Nature Methods volume 4pages 353–358 (2007)Cite this article

Abstract

Gap junction channels assembled from connexin protein subunits mediate intercellular transfer of ions and metabolites. Impaired channel function is implicated in several hereditary human diseases. In particular, defective permeation of cAMP or inositol-1,4,5-trisphosphate (InsP3) through connexin channels is associated with peripheral neuropathies and deafness, respectively. Here we present a method to estimate the permeability of single gap junction channels to second messengers.
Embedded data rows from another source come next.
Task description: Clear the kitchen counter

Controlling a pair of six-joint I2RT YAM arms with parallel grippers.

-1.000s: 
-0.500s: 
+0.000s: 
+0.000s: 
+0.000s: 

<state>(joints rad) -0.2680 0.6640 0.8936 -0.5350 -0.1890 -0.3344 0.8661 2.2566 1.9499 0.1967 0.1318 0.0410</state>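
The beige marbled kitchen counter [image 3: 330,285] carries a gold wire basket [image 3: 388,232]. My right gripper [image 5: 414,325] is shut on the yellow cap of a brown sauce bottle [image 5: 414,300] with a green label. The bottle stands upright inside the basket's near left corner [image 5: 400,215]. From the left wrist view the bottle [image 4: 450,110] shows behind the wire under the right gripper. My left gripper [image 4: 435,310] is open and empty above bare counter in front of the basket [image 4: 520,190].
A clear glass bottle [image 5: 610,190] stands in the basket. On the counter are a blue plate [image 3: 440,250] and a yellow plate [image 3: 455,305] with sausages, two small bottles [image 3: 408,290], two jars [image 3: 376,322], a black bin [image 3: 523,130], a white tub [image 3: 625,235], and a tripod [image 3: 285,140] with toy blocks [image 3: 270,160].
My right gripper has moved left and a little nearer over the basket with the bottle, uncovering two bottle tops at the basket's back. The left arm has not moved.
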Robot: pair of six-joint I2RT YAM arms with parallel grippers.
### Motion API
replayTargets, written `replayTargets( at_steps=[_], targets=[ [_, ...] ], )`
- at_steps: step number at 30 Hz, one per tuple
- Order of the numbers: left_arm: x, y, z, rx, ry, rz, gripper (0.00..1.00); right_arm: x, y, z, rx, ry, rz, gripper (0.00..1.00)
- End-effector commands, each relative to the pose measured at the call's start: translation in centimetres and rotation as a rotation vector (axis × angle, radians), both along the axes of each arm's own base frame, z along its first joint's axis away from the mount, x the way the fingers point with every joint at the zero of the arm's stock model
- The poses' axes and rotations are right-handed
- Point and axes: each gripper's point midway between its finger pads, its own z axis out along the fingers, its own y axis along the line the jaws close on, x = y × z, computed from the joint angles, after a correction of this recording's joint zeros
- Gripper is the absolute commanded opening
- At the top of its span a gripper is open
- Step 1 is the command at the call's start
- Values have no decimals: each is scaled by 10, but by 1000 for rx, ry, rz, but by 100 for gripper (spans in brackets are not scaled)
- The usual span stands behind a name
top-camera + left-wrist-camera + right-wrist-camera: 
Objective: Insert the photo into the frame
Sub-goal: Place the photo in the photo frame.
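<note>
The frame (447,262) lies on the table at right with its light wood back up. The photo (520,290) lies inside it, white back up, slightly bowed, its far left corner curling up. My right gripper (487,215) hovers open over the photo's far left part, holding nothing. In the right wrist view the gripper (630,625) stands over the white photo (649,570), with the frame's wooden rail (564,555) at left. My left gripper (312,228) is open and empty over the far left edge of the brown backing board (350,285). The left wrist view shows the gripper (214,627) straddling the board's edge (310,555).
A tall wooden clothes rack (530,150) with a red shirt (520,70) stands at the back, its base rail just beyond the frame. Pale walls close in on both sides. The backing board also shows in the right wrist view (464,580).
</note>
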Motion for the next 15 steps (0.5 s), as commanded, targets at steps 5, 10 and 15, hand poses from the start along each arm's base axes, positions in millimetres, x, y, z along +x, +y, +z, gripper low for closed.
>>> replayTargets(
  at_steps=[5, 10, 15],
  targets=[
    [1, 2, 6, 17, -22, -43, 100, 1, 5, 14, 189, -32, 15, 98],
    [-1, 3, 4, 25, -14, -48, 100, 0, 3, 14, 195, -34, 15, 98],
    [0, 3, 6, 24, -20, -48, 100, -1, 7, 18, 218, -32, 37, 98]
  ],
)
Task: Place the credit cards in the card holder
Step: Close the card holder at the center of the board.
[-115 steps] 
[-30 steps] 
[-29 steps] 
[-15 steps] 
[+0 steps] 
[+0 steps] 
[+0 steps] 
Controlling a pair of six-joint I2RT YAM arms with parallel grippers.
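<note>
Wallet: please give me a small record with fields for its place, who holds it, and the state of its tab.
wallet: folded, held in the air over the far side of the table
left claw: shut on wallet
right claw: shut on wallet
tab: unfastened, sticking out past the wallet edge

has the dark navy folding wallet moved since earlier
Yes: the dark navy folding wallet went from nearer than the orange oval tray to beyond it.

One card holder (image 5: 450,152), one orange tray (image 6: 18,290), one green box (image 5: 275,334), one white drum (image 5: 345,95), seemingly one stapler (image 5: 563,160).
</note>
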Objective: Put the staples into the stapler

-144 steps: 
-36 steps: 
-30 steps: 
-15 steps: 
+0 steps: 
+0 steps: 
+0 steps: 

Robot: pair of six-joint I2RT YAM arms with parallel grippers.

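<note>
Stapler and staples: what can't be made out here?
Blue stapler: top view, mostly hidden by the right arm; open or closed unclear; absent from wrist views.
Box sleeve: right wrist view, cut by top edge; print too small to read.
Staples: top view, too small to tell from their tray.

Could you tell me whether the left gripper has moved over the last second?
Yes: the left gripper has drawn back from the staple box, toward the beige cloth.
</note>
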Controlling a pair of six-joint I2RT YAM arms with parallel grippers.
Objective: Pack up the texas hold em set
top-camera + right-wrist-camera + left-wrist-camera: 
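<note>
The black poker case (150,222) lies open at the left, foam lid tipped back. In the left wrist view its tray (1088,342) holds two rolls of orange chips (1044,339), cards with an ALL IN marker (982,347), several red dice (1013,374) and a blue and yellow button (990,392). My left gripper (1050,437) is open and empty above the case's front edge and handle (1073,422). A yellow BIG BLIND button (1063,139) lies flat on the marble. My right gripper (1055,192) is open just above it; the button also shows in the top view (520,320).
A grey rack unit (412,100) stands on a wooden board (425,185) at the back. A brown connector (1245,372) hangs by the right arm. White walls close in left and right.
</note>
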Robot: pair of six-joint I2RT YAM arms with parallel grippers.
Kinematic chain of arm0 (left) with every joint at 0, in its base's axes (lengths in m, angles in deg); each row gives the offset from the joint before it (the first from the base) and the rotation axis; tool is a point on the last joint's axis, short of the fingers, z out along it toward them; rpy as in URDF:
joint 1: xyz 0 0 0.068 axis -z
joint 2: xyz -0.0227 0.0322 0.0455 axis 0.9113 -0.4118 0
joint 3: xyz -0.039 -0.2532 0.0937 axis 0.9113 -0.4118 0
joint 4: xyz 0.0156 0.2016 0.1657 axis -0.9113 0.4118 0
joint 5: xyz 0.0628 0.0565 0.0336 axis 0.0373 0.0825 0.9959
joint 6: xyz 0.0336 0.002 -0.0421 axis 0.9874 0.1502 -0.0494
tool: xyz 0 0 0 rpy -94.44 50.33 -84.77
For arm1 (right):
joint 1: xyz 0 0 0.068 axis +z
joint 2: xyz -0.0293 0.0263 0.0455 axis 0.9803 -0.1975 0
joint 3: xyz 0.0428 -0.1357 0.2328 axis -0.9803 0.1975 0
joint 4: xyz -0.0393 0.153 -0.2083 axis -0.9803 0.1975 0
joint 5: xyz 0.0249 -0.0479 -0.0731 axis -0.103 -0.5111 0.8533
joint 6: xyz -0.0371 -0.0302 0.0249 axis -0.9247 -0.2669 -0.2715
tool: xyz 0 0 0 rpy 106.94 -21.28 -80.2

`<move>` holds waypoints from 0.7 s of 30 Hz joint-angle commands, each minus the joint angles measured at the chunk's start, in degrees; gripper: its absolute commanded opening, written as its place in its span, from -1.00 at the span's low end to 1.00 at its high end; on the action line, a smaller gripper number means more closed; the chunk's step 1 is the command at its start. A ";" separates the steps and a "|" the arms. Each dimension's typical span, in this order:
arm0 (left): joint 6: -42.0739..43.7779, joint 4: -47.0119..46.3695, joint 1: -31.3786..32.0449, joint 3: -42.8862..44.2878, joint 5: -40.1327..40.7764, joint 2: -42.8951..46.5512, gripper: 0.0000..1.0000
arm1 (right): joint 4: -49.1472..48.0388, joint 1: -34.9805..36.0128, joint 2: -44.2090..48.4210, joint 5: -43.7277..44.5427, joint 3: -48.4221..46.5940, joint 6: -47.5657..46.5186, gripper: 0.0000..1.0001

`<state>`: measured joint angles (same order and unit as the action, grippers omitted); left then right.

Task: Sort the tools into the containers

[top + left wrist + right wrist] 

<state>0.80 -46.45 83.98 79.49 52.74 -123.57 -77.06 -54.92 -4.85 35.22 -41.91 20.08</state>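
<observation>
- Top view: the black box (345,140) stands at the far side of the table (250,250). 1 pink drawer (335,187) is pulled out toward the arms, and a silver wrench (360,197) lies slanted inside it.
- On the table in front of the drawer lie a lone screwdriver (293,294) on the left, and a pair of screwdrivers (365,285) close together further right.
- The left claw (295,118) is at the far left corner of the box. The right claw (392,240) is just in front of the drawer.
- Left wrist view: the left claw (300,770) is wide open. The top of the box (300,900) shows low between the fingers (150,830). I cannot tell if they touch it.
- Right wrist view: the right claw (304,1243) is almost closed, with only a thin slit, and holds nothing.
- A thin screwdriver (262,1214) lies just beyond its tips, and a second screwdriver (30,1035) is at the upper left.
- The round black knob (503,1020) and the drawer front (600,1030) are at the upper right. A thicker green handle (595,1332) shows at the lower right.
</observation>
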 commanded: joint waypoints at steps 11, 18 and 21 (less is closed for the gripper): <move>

Using HeLa cells that overexpressed wild-type human connexin 26 (HCx26wt) as a model system, we combined measurements of junctional conductance and fluorescence resonance energy transfer (FRET) emission ratio of biosensors selective for cAMP and InsP3. The unitary permeabilities to cAMP (47 × 10−3 ± 15 × 10−3 μm3/s) and InsP3 (60 × 10−3 ± 12 × 10−3 μm3/s) were similar, but substantially larger than the unitary permeability to lucifer yellow (LY; 7 ± 3 × 10−3 μm3/s), an exogenous tracer. This method permits quantification of defects of metabolic coupling and can be used to investigate interdependence of intercellular diffusion and cross-talk between diverse signaling pathways.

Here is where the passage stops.